#### [PROBLEM]
Output the full listing below exactly as it reads, and skip anything that is a picture.
┌─ GIVEN MATERIAL
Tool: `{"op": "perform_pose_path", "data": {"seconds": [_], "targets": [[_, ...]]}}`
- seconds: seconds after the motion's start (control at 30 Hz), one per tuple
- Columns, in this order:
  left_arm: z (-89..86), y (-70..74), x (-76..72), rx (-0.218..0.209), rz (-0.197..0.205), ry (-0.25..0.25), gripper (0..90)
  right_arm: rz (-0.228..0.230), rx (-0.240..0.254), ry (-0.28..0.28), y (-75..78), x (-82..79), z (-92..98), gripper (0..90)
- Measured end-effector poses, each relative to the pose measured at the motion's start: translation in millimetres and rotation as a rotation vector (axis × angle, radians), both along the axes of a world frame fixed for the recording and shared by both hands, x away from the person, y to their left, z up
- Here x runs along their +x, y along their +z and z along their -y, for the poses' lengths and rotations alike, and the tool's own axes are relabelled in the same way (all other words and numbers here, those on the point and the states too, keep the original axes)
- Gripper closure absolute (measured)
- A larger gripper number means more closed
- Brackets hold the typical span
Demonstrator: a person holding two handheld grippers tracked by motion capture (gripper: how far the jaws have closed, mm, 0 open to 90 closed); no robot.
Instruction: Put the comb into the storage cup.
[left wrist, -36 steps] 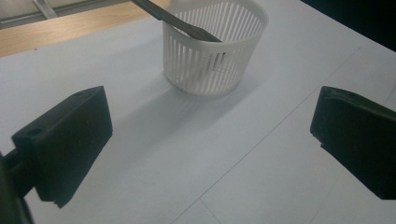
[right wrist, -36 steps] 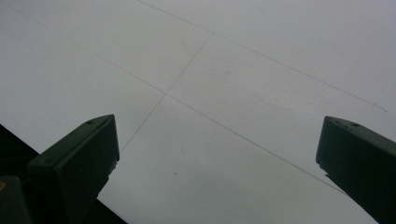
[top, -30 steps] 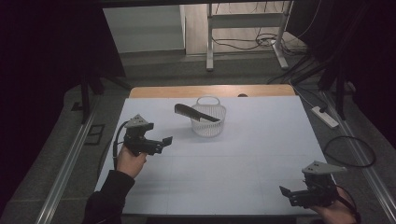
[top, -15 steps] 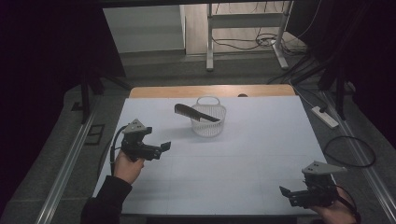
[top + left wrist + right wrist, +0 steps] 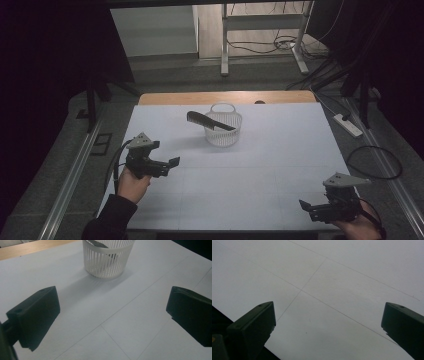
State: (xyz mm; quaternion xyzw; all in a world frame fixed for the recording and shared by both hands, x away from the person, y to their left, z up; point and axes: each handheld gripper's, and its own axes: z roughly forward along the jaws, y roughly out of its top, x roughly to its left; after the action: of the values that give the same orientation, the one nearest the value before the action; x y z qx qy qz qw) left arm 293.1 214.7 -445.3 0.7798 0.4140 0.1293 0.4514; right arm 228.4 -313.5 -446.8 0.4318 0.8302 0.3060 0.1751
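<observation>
**Inspector:** Start at the left side.

**Assistant:** The left gripper (image 5: 169, 165) is held above the white table (image 5: 280, 165) near its left edge, jaws wide apart with nothing between them. In the left gripper view the jaws face the basket (image 5: 108, 261) across bare table.

**Inspector:** The middle?

**Assistant:** The white slatted basket (image 5: 223, 131) stands upright toward the far side of the table, well apart from both grippers. A dark comb (image 5: 209, 121) lies tilted across its rim, one end sticking out to the left.

**Inspector:** The right side?

**Assistant:** The right gripper (image 5: 311, 210) sits low at the near right corner, jaws spread, empty. Its own view shows plain table surface (image 5: 342, 290) between them.
</observation>
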Motion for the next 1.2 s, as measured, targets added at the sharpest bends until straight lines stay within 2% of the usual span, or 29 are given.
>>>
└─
#### [EXERCISE OUTPUT]
Tool: `{"op": "perform_pose_path", "data": {"seconds": [_], "targets": [[_, ...]]}}`
- seconds: seconds after the motion's start (control at 30 Hz), one per tuple
- Columns, in this order:
  left_arm: z (-89..86), y (-70..74), x (-76..72), rx (-0.218..0.209), rz (-0.197..0.205), ry (-0.25..0.25), gripper (0..90)
  right_arm: rz (-0.228..0.230), rx (-0.240..0.254), ry (-0.28..0.28), y (-75..78), x (-82..79), z (-92..98), gripper (0..90)
- Measured end-effector poses, each relative to the pose measured at the motion's start: translation in millimetres and rotation as a rotation vector (axis × angle, radians), both along the axes of a world frame fixed for the recording and shared by both hands, x away from the person, y to their left, z up
- Here x runs along their +x, y along their +z and z along their -y, for the poses' lengths and rotations alike, and the tool's own axes are relabelled in the same way (all other words and numbers here, those on the point and the states too, keep the original axes)
- Gripper closure absolute (measured)
- A larger gripper number means more closed
- Brackets hold the typical span
Demonstrator: a person holding two handheld grippers tracked by motion capture (gripper: how far the jaws have closed, mm, 0 open to 90 closed); no robot.
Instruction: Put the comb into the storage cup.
[left wrist, -36 steps] 
[right wrist, -36 steps] 
[top, -30 steps] 
[top, -15 steps] 
[top + left wrist + right wrist, +0 steps] 
State: (xyz mm; quaternion xyzw; all in a world frame fixed for the recording and shared by both hands, x away from the person, y to their left, z up; point and axes: each handheld gripper's, and its own axes: z roughly forward along the jaws, y roughly out of its top, x roughly to its left; after the action: of the values that give the same orientation, the one nearest the value before the action; x y z qx qy qz qw) left arm 293.1 214.7 -445.3 0.7798 0.4140 0.1293 0.4514; right arm 228.4 -313.5 -446.8 0.4318 0.8302 0.3060 0.1751
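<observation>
**Inspector:** Start at the left side.

**Assistant:** The left gripper (image 5: 169, 165) is held above the white table (image 5: 280, 165) near its left edge, jaws wide apart with nothing between them. In the left gripper view the jaws face the basket (image 5: 108, 261) across bare table.

**Inspector:** The middle?

**Assistant:** The white slatted basket (image 5: 223, 131) stands upright toward the far side of the table, well apart from both grippers. A dark comb (image 5: 209, 121) lies tilted across its rim, one end sticking out to the left.

**Inspector:** The right side?

**Assistant:** The right gripper (image 5: 311, 210) sits low at the near right corner, jaws spread, empty. Its own view shows plain table surface (image 5: 342, 290) between them.
</observation>
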Motion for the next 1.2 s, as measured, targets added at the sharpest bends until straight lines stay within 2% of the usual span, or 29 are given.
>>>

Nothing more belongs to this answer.